После этого я, бывало, несколько дней подряд хожу как зачарованный, а перед глазами все Шайка со своей скрипкой. Ночью я его видел во сне, днем наяву. Из головы не выходил у меня этот Шайка. Мне казалось, будто я и сам скрипач. Изогну, бывало, левую руку и перебираю пальцами, а правой вдруг проведу, как смычком, при этом запрокидываю голову, зажмуриваю глаза — ну, совсем Шайка, две капли воды.
Приметил наш учитель Ноте-Лейб, — было это как раз на уроке, — что я двигаю как-то странно руками, запрокидываю голову, закатываю глаза, и как влепит мне оплеуху.
— Ах ты бездельник! Его азбуке обучают, а он корчит рожи, мух ловит!
И я дал себе слово: что бы ни случилось, — я должен иметь скрипку. Но из чего же мне сделать эту скрипку? Конечно, из кедрового дерева. Легко, однако, сказать, кедровое дерево! Попробуй-ка достань его, если растет оно, как говорят, только в Палестине. И вот всевышний внушил мне вдруг такую мысль. Был у нас старый диван, доставшийся по наследству от дедушки реб Аншла. Из-за этого дивана в свое время поссорились между собой два мои дяди и покойный отец. Дядя Беня твердил, что он старший сын и поэтому диван должен, конечно, достаться ему; дядя Сендер утверждал, что именно как самому младшему диван должен принадлежать ему; а покойный отец заявлял, что он, правда, только зять и никаких прав на диван не имеет, но поскольку его жена, то есть моя мать, была единственной дочерью у дедушки, то диван должна наследовать она. Это во-первых. А во-вторых, диван стоит у нас в доме, значит — это вообще наш диван. Тут вмешались обе тетки, тетя Ита и тетя Злата, и затеяли такую склоку, что держись! Диван, дивана, диваном… В городе только и было разговору, что о нашем диване. Короче говоря, диван остался у нас.

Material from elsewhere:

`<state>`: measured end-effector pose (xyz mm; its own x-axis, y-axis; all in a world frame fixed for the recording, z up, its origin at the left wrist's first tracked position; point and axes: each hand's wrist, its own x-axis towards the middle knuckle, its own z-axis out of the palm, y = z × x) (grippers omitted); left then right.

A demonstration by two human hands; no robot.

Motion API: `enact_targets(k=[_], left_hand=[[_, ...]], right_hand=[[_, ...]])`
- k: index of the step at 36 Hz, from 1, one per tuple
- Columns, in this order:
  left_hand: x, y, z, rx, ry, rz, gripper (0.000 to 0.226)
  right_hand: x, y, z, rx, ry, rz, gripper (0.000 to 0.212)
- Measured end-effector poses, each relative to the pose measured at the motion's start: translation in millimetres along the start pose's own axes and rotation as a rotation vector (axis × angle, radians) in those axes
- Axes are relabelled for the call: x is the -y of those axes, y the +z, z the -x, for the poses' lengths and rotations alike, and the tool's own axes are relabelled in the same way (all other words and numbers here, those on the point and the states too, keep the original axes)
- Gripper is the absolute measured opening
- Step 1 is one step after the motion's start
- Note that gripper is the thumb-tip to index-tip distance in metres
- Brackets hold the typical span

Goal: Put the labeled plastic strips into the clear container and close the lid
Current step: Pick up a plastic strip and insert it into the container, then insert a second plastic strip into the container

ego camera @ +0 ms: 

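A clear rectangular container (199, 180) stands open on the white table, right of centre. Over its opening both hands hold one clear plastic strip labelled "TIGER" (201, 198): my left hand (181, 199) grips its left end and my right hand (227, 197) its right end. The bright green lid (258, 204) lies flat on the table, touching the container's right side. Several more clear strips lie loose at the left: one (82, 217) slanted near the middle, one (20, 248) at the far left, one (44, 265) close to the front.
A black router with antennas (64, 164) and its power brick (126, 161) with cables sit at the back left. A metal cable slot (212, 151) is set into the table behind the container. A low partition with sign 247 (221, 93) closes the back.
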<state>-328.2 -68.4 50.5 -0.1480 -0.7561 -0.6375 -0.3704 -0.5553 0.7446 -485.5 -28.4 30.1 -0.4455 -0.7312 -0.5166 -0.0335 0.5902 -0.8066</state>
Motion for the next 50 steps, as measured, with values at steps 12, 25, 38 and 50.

Это был простой деревянный диван, облицованный тонкой фанеркой, которая местами отстала и вздулась, как яйцо. Вот этот-то верхний, вздувшийся слой и был настоящим «кедром», который идет на скрипки. Так говорили все ребята в школе. Один лишь недостаток имел наш диван, но этот недостаток обернулся для меня достоинством: сядешь, бывало, на него и уж никак не встанешь, потому что сиденье у него с одной стороны вздулось бугром, а в середине провалилось Вот это-то и было его достоинством — никто не хотел на него садиться. Диван задвинули в угол и дали ему чистую отставку.

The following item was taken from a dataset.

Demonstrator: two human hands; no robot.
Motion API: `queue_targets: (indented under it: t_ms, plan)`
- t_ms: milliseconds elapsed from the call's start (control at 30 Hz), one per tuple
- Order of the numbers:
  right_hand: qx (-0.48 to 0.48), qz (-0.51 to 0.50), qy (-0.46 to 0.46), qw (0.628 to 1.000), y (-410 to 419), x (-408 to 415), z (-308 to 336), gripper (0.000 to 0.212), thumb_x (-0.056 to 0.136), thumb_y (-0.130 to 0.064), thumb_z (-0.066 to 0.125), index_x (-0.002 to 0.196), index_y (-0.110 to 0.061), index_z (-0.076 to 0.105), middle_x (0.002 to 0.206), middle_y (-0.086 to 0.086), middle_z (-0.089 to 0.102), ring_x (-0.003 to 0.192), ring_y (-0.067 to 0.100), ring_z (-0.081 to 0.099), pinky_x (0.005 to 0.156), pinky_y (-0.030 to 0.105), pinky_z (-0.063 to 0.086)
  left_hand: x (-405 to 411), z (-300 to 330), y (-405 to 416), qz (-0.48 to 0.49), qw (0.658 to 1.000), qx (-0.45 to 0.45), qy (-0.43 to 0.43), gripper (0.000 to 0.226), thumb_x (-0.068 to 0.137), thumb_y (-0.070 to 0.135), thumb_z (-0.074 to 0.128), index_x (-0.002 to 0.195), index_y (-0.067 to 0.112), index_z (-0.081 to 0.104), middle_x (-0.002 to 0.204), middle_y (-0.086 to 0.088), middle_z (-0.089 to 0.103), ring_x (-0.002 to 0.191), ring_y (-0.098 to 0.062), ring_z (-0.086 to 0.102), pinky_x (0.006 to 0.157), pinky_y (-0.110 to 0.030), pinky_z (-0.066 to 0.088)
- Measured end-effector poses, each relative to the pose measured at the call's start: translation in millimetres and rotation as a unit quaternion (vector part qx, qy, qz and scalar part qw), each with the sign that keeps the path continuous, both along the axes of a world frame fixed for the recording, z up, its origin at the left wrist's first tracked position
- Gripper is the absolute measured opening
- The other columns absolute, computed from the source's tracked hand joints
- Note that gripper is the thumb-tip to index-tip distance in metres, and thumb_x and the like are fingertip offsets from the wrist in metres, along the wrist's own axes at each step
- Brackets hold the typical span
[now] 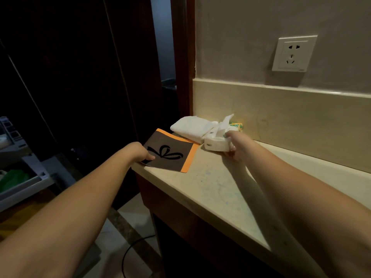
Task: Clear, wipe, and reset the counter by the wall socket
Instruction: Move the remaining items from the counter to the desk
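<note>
Both hands on the clutter beside the socket

Right now the left hand (143, 153) pinches the near corner of a flat brown card with an orange border and a black ribbon bow printed on it (170, 154), thumb on top, fingers hidden beneath. That card lies at the left end of the pale beige stone surface (210, 189), its gripped corner overhanging the edge. The right hand (233, 146) is closed around the right side of a soft white tissue pack (216, 142), a sheet sticking up from its top slot. Touching the pack on its left is a folded white cloth (190, 128), lying against the dark wooden door frame (183, 57). Behind the pack, a small yellow-and-green packet (237, 125) peeks out at the foot of the beige backsplash. Above it on the grey wall sits the white wall socket (294, 54). Faint bluish smudges mark the bare surface nearer the camera. Down at the left stands a grey metal rack (30, 171), and a black cable (130, 251) curls on the tiled floor.
</note>
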State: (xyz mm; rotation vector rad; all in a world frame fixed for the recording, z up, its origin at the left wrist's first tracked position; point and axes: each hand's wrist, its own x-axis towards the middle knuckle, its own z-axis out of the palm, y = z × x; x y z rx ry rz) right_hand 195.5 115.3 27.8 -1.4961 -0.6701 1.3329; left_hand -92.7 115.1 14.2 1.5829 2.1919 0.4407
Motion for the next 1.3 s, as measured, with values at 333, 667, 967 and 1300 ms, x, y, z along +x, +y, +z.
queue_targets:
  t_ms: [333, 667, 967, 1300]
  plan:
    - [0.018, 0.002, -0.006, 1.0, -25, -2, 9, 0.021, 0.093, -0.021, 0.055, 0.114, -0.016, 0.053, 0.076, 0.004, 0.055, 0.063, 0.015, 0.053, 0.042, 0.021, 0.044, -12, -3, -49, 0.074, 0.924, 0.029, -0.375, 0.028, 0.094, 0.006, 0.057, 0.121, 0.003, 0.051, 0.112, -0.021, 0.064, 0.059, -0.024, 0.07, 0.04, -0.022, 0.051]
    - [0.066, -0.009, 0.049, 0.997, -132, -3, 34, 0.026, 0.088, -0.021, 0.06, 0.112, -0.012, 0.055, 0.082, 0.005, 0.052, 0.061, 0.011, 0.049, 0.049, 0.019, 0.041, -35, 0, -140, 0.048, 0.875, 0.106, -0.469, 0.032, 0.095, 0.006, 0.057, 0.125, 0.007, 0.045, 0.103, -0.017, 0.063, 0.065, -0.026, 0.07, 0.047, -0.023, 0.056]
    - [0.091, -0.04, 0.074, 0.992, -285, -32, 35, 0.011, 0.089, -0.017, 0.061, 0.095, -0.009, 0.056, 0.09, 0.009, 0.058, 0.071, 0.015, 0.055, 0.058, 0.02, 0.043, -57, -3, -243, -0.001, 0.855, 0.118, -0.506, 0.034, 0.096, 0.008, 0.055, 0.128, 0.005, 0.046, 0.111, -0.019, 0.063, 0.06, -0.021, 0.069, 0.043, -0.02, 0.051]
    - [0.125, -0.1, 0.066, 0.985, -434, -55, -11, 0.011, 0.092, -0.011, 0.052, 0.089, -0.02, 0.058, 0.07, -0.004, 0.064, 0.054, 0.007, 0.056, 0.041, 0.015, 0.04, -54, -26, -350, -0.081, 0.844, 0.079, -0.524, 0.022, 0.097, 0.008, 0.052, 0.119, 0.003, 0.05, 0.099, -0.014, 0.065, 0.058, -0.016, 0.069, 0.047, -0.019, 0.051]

На этот диван я и обратил теперь свои взоры. Смычок я изготовил уже давно. У меня был товарищ Шимеле, сын извозчика Юды, он дал мне пучок волос из хвоста их лошади. Канифоль для смычка я сам достал. На чудеса я никогда не полагался и выменял канифоль у другого приятеля, Меера-Липы, — дал ему стальную пластинку от маминого кринолина, который валялся у нас на чердаке. Эту пластинку Меер-Липа хорошенько отточил с обеих сторон и смастерил себе ножичек. Меня даже взяла охота снова обменяться с ним, но он ни за что не соглашался.

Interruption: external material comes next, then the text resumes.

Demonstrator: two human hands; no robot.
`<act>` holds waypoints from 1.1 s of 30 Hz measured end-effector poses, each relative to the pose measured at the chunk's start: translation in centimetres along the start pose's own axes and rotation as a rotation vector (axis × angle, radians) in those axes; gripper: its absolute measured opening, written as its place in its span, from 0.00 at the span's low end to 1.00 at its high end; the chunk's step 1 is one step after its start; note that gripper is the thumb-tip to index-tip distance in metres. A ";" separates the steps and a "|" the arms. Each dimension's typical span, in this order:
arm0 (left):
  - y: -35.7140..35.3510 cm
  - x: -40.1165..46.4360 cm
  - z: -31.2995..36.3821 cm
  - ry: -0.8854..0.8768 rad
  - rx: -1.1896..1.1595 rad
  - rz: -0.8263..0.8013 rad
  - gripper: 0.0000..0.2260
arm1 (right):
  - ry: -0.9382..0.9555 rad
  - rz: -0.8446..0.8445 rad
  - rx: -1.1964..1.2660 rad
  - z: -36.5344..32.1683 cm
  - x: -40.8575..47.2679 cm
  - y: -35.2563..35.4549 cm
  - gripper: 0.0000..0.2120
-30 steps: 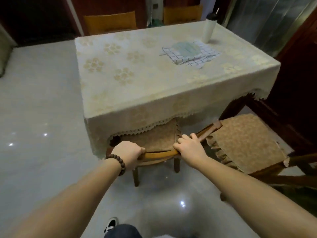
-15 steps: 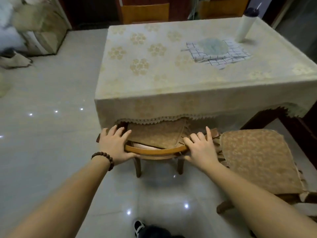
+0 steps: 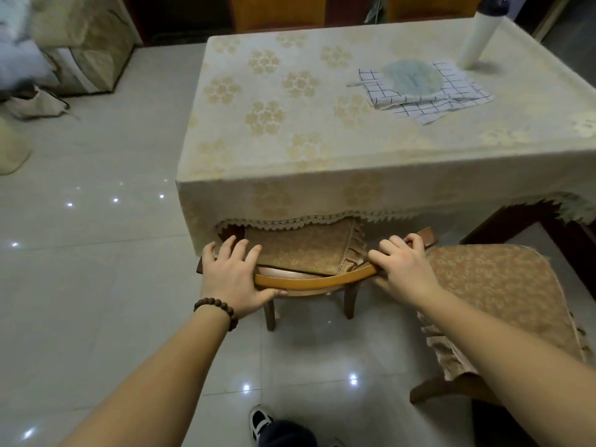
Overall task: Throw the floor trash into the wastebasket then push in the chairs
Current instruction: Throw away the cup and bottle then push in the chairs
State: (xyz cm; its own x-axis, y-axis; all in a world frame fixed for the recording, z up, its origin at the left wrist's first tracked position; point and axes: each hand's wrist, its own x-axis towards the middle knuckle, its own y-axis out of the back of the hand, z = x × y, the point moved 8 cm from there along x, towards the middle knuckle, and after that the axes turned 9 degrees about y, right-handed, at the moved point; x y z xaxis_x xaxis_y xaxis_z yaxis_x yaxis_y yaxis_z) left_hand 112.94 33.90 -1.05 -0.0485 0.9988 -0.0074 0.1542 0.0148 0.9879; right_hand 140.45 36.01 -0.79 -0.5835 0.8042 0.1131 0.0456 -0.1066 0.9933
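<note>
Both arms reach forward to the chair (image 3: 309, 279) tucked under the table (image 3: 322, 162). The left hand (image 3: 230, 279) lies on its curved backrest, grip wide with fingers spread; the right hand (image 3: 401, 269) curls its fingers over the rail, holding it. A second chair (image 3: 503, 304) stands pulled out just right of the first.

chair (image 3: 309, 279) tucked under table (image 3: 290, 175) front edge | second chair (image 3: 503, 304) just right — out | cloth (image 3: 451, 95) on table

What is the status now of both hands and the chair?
Left hand flat on chair back, right hand gripping it. Seat partly under table. Second chair not pushed in, close on the right.
</note>
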 end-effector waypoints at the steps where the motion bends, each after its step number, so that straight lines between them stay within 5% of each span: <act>1: 0.0 0.3 0.3 0.001 -0.006 0.000 0.46 | 0.000 -0.002 0.002 0.4 0.2 0.1 0.14; 33: -0.8 21.5 -6.3 -0.047 -0.041 0.000 0.45 | -0.021 -0.041 -0.003 5.9 20.7 -2.7 0.21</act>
State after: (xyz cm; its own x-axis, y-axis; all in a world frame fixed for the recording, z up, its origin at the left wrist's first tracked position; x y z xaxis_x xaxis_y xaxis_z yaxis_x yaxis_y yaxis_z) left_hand 105.52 55.04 -1.07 -0.0022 0.9999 -0.0133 0.1137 0.0135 0.9934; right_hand 133.02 56.37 -1.02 -0.5673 0.8203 0.0730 0.0195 -0.0752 0.9970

— Вишь, какой умник нашелся! Весь в папашу! — раскричался он. — Я три ночи тружусь — точу, точу, все пальцы себе порезал, а он, видите ли, является — давай обратно меняться!
— Гляди-ка! — говорю я. — Ну и не надо! Какая невидаль, стальная пластинка! Мало валяется их у нас на чердаке? Внукам и правнукам хватит!
Итак, у меня есть все, что нужно. Теперь осталось только одно: содрать с дивана «кедровое дерево». Выбрал я для этого самое подходящее время: мать была в лавке, а отец после обеда прилег вздремнуть. Я взял гвоздь, забрался в угол и углубился в работу. Однако отец спросонья услышал какую-то возню и, думая, видимо, что это мыши, крикнул: «Кш-кш!..» Я обмер от страха. Но отец тут же повернулся на другой бок. Услышав его храп, я снова спокойно принялся за работу. И вдруг гляжу — отец подле меня и смотрит какими-то странными глазами. По-видимому, он сразу никак не мог сообразить, что же, собственно, я делаю. Потом уже, заметив изувеченный диван, он вытащил меня за ухо из угла и так жестоко избил, что меня пришлось отливать холодной водой.
— Господь с тобой! Что ты с ребенком сделал? — кричала мать, плача.
— Наследничек твой! Он живьем в могилу меня вгонит! — отвечал побледневший отец и, хватаясь за грудь, зашелся жестоким кашлем.
— Зачем же тебе так огорчаться? — говорила ему после мать. — Ты и без того хворый! Глянь на себя! Ведь на тебе лица нет! Врагам бы нашим так выглядеть!